** Problem **
In the listing below, find the line that contains "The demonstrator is" and the line that contains "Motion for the". Quote both and every line between them, exactly, and nothing more.

** Collected data **
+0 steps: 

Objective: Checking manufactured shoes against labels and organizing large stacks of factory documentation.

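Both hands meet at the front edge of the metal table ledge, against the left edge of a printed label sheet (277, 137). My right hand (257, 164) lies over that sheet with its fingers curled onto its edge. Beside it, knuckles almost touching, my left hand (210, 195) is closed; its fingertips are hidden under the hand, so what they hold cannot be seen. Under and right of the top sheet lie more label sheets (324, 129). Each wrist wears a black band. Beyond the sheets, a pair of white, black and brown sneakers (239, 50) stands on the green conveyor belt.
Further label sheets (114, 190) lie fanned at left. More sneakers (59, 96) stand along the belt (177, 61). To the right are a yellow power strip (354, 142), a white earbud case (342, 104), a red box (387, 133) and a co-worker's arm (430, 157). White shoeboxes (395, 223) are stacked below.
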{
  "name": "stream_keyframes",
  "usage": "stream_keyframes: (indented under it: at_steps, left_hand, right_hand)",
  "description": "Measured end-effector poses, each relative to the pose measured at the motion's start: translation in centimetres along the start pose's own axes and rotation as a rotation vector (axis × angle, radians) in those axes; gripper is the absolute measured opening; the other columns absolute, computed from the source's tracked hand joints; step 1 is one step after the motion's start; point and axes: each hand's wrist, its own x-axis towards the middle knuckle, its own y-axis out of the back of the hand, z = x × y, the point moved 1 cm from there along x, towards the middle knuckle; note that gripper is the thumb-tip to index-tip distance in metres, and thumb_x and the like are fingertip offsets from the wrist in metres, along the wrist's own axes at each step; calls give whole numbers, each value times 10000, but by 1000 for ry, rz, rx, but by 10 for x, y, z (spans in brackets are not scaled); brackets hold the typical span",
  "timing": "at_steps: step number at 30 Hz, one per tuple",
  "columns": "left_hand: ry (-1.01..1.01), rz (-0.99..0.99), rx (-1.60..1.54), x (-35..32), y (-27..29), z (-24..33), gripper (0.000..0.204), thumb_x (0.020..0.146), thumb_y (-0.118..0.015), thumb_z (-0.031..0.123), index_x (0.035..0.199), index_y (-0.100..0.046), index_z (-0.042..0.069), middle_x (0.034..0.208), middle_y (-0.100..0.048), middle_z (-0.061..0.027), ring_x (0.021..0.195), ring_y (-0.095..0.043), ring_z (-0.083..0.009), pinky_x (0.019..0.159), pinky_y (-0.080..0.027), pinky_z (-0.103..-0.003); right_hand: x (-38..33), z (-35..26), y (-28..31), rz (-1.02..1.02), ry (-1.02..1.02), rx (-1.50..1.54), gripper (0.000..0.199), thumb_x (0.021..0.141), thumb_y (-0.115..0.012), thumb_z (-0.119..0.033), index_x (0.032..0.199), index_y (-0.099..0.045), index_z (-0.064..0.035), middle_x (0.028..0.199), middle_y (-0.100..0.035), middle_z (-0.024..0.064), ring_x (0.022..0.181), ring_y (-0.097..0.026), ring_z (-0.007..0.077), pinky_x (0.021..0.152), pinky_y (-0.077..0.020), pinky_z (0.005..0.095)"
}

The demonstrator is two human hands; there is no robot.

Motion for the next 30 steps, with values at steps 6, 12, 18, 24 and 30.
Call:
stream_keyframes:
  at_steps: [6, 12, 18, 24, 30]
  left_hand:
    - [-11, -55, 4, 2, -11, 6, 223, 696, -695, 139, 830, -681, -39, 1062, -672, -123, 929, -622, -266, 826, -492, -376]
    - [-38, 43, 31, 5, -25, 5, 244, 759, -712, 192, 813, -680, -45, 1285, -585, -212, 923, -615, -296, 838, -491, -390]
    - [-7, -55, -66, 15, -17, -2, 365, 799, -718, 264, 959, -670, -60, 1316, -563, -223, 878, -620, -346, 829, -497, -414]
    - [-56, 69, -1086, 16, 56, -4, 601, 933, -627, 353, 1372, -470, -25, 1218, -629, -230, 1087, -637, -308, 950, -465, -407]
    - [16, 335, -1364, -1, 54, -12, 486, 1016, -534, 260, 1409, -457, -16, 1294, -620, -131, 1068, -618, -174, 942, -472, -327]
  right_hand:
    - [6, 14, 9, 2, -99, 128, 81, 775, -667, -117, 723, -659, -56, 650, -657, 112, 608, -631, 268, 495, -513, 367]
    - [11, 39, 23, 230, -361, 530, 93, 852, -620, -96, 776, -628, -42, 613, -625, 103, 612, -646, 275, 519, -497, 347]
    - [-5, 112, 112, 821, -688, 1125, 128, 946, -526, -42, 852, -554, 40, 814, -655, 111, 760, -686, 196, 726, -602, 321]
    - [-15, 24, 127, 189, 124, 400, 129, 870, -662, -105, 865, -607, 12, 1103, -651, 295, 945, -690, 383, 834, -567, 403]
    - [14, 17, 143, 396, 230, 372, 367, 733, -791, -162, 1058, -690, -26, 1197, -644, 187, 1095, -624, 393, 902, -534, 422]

** Result for this exercise **
The demonstrator is two human hands; there is no robot.

Motion for the next 30 steps, with values at steps 6, 12, 18, 24 and 30.

What was asked for in the exercise is now done.